— Task item —
Note the line where "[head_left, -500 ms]" appears in the data below; write it out exactly, along with every line that comes after it to the end.

::: Data segment :::

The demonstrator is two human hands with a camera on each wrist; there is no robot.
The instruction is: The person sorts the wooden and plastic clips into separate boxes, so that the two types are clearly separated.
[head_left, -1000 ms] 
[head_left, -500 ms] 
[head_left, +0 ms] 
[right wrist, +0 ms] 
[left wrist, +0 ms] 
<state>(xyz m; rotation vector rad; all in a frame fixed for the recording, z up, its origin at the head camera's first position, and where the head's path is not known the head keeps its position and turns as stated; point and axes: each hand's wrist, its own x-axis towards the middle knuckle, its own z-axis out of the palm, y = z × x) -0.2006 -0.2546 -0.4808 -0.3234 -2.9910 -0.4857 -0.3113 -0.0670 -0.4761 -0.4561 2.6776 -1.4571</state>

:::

— Solved exercise —
[head_left, -500 ms] 
[head_left, +0 ms] 
[right wrist, +0 ms] 
[left wrist, +0 ms] 
<state>(xyz m; rotation vector rad; all in a frame fixed for the recording, z up, its origin at the head camera's first position, and where the head's path is not known the head keeps its position and turns as stated; point and axes: each hand's wrist, its own x-axis towards the middle knuckle, its own z-axis out of the palm, y = z × x) -0.2006 -0.2546 -0.4808 -0.3234 -2.9910 -0.4857 -0.3113 -0.0670 -0.4761 -0.4561 2.6776 -1.4571</state>

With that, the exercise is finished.